Which way did you go: insist your name be removed, or believe that the matter was inconsequential?

Decided to have name removed as a matter of principle.

If you decided to resign your membership, what was your experience of that pathway and what logic/feeling informed that decision?

Felt it was dishonest not to and didn't want religion to still count me. It was a way to send a message, if only a small one.

Born Free
25th July 2006, 09:28 PM
The alternative (to deciding to exit) is to baulk at this hurdle (Non-decision time), and recommit oneself to the religion. Did you reach this tipping point one or several times before finally choosing one of the above?

Yes, I feel I approached this point several times, but with insufficient information and clarity that that was where I was, and stuck.

Whether you walked or were counselled out, you still had the decision of whether to have your name removed from Church records and membership.

Which way did you go: insist your name be removed, or believe that the matter was inconsequential?

My partner and I chose to 'submit' to a Court of Luuuuurve for (to use an old Army charge sheet verbiage) Conduct Unbecoming Good Little Mormons- (we both had had affairs). We both were at a mental point of 'bring it on'. We had separated for a period just before this, and had really sorted mountain loads of issues that we had stumbled over for years.
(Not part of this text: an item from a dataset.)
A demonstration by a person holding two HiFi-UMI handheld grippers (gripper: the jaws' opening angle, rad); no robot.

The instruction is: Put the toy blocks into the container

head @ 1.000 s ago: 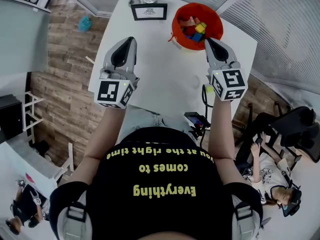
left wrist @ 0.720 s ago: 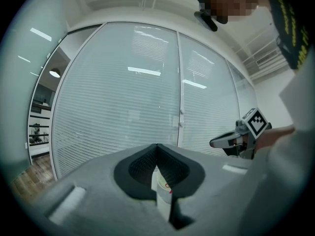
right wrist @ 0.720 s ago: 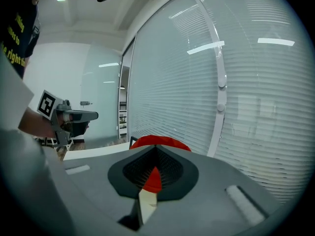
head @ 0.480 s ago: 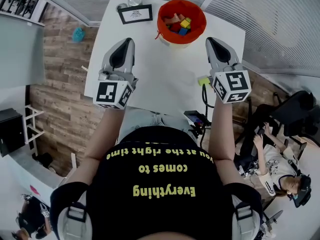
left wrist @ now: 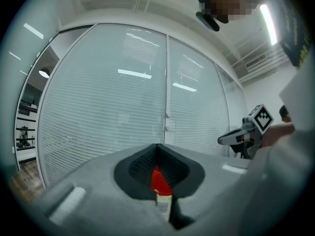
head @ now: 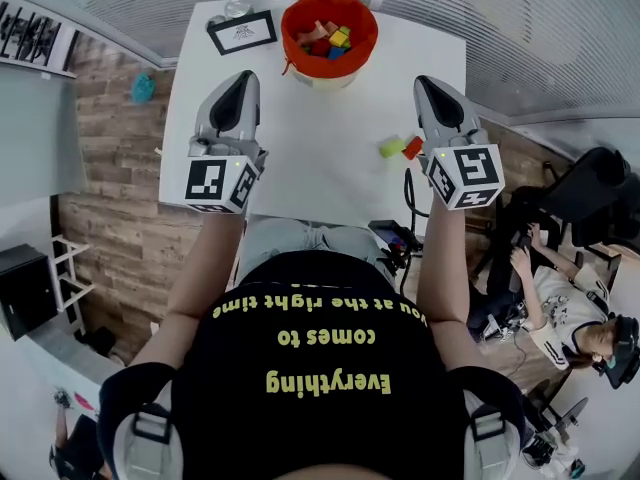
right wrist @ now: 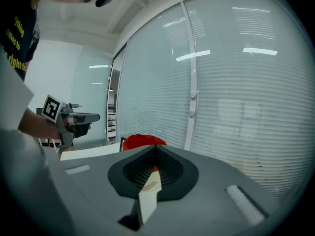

We had developed new clarity, and were really clear that we were not about making anyone else happy. We were really committed to our own integrity.

We responded frankly to the Court questions, and my wife insisted she would not go before her court, unless she could be present for mine, as I was allowed to be for hers. (there is another layer of male superiority that many people will be unaware of! Part of the process to keep men feeling and looking superior to women. So in the standard Mo version of that process, I could see her humbled before the Court, but not the other way around. I was 100% in support of her decision. If they had not conceded on that point, we would likely have both walked there and then.)

I believe, as stated in one or several other threads posted over time, that the affairs were symptomatic of the stress we suffered in crazy mental space that resulted from the collective impact of Church and Family-of-Origin garbage. We both felt blocked in resolving what we saw as an impasse, and I suspect resolved the problem quite effectively at the unconscious level. (I should stress that this was in the days prior to the Internet, which I think would have enabled us to see clearer options, than we felt presented at the time. We also live in Australia, so alternative takes on Mormonism were somewhat harder to come by than in the US)

So I would see myself as some curious blend between pushed/counselled/walked.

If you decided to resign your membership, what was your experience of that pathway and what logic/feeling informed that decision?

NA for me and my wife, but very quickly after we went, all our children asked to have their names removed. I think we would have done similar if we had been driving the process at the conscious level. I abhor the idea that MoInc is strutting around claiming millions of inactives as really of their flock when the reality is they don't give a $hit about the religion.

If you decided to ignore and forget about your membership, what was your experience of that pathway and what logic/feeling informed that decision? NA

If you came to your decision to leave via your participation in some form of counselling/therapeutic process, what was your journey?

Whilst I cannot state that was my journey, there are elements of this. I read more and more widely in the face of the stress I felt whilst a member. More and more I came across material that suggested that Mormonism created and promotes unhealthy mental processes - for example was toxic to self-esteem.

I now suspect that I suffered low grade depression for extended periods as a result of this indecision and feeling stuck with no way out.

Have you any other remarks about your experience through this stage that have not been covered above? Please spell those out.

I think I approached this point several times, but felt trapped in the highly developed Mormon-Mind-Trap - fear, guilt, isolation, lack of access to alternative paradigms; all elements I have since discovered are common to cults at various levels of intensity.